## Task details
Restate, word for word and with no pictures, the stretch of lines in the data below that begins at the line with "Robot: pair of" and ends at the line with "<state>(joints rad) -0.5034", inclusive.

------------------------------------------------------------

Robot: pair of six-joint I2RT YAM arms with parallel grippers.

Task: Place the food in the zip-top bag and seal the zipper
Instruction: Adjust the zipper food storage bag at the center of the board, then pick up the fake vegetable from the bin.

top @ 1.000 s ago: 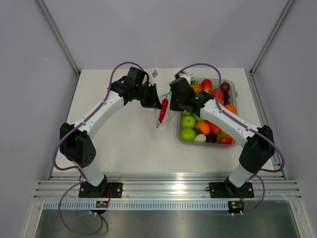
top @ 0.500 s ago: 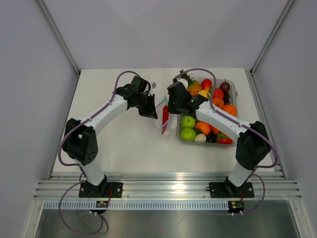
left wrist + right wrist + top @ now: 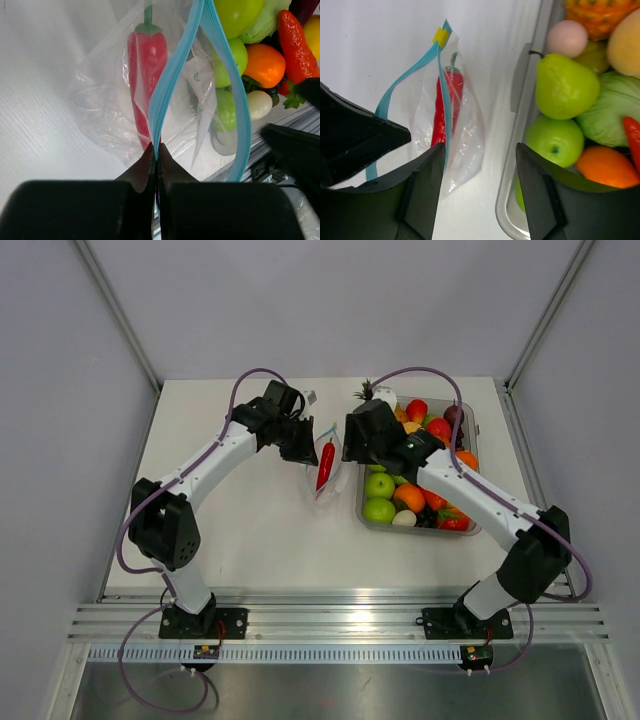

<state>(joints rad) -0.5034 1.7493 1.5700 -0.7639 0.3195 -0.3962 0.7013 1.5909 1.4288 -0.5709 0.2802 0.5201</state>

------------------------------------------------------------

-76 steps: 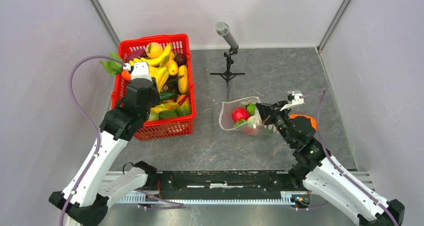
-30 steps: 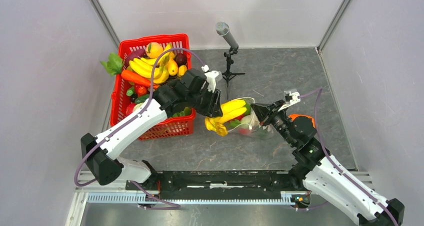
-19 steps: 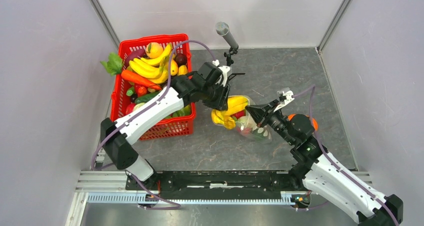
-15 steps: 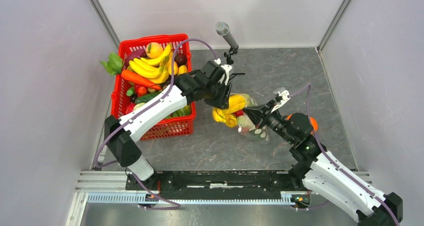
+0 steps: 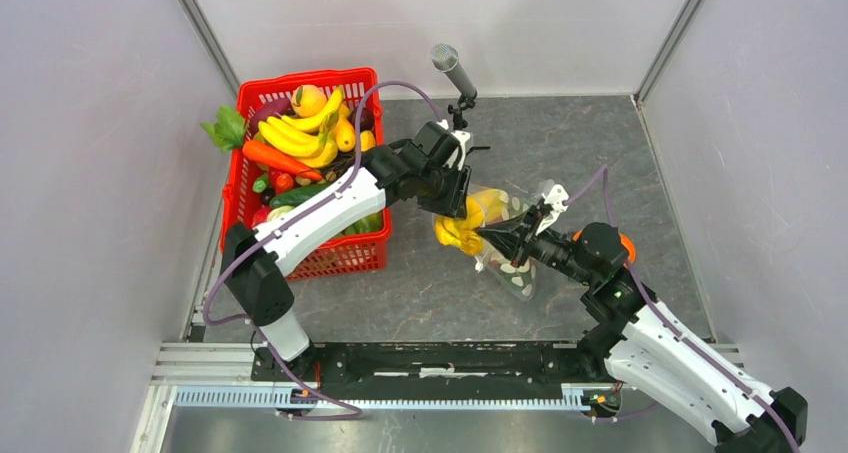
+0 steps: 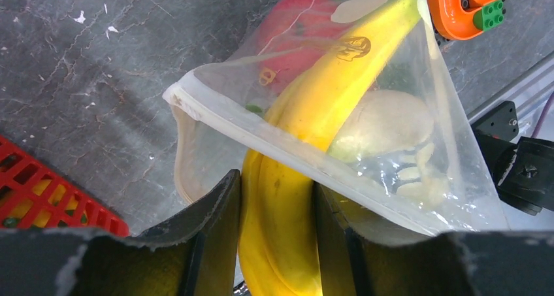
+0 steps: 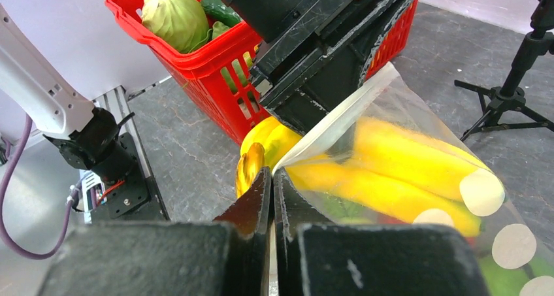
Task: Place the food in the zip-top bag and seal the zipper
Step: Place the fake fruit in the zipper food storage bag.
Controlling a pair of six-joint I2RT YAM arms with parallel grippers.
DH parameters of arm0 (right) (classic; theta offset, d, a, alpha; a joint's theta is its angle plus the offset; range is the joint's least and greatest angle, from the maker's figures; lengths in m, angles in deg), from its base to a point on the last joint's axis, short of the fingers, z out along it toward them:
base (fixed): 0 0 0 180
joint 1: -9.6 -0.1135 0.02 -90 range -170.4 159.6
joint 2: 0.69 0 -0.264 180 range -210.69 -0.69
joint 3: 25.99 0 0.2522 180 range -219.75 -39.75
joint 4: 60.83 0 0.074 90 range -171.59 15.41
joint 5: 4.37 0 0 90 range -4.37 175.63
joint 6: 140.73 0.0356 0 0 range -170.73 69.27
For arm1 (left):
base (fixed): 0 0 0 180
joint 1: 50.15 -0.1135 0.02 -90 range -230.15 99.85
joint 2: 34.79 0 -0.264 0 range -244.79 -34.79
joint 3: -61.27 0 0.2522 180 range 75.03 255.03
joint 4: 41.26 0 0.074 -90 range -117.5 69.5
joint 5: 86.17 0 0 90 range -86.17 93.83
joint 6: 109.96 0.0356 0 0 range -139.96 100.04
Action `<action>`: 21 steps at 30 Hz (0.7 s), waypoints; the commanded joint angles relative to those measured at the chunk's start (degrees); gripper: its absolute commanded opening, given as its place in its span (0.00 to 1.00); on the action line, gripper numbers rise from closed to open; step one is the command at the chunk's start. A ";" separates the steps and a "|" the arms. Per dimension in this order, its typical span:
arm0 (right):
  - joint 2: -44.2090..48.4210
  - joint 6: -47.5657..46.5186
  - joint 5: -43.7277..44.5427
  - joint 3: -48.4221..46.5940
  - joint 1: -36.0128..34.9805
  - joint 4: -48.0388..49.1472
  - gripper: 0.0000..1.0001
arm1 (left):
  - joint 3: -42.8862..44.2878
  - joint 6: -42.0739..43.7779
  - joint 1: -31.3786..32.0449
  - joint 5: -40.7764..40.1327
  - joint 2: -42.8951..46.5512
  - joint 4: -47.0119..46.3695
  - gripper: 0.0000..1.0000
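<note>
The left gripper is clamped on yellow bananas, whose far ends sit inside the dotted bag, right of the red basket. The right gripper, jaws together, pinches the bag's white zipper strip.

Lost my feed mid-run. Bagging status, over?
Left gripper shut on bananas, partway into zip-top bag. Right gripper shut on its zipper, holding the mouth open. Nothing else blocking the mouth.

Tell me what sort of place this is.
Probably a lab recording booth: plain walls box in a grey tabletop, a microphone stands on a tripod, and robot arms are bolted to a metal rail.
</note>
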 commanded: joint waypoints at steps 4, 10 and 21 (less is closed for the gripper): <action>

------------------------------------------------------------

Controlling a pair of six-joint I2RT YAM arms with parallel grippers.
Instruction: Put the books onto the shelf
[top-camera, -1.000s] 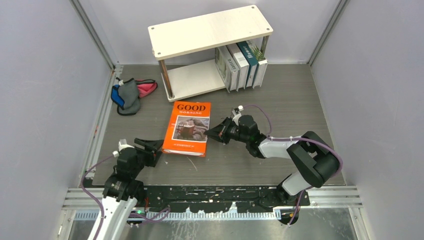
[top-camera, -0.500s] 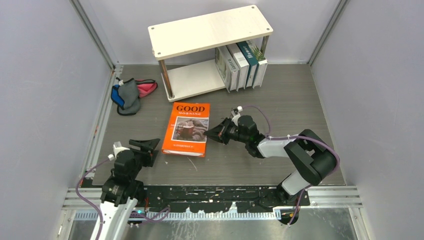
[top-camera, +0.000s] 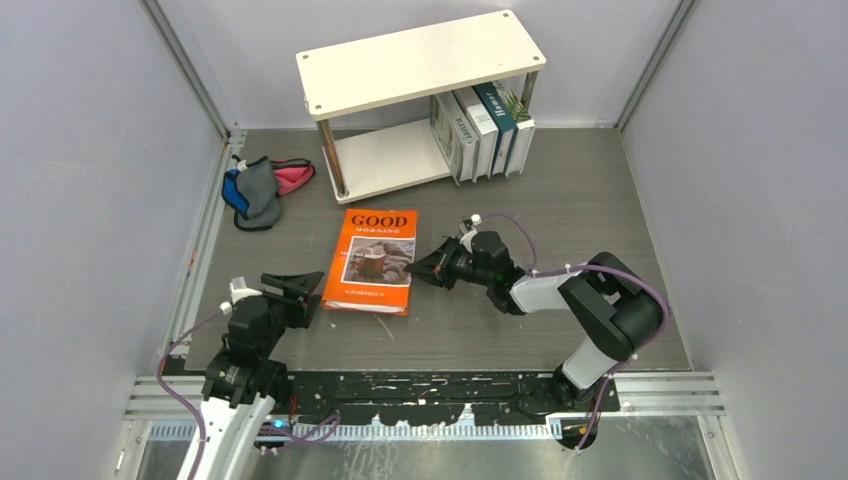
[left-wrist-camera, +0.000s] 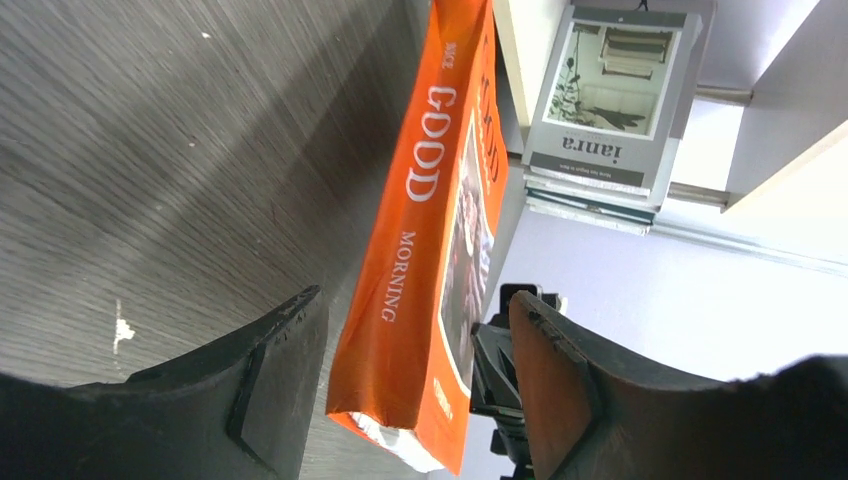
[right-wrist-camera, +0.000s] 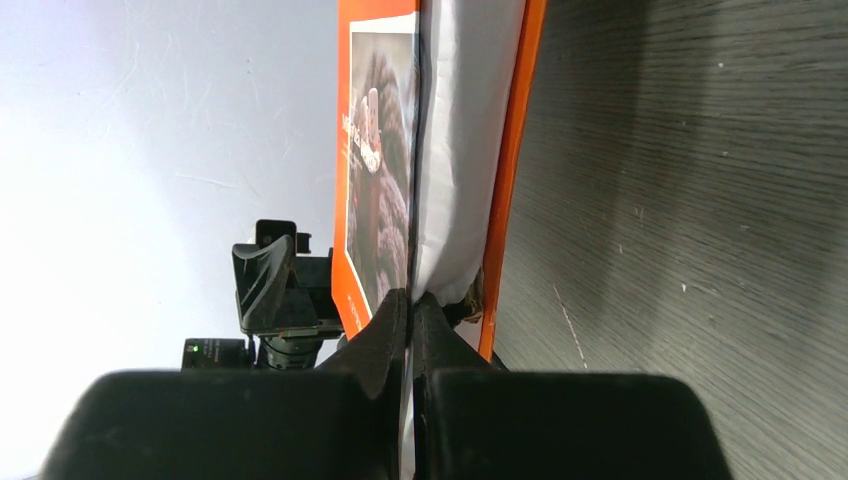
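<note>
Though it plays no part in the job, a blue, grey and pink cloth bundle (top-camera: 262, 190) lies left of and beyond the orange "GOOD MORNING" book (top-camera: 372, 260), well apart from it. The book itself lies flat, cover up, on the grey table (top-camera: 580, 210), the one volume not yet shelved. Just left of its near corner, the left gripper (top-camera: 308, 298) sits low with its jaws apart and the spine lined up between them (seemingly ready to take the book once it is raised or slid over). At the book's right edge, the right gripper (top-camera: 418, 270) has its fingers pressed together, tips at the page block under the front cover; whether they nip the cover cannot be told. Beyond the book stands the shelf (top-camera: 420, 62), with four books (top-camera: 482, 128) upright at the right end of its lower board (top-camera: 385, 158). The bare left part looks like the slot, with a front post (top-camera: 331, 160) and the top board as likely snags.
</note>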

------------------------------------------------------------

## Output
Robot: pair of six-joint I2RT YAM arms with parallel grippers.

Task: Place the food in the zip-top bag and seal the zipper
Instruction: Adjust the zipper food storage bag at the center of the board, then pick up the fake vegetable from the bin.

top @ 1.000 s ago: 
top @ 0.500 s ago: 
left wrist + right wrist + top @ now: 

<state>(joints rad) -0.5034 1.7493 1.5700 -0.7639 0.3195 -0.3962 0.7013 1.5909 1.4288 -0.5709 0.2802 0.5201</state>

This exercise has been answered in full.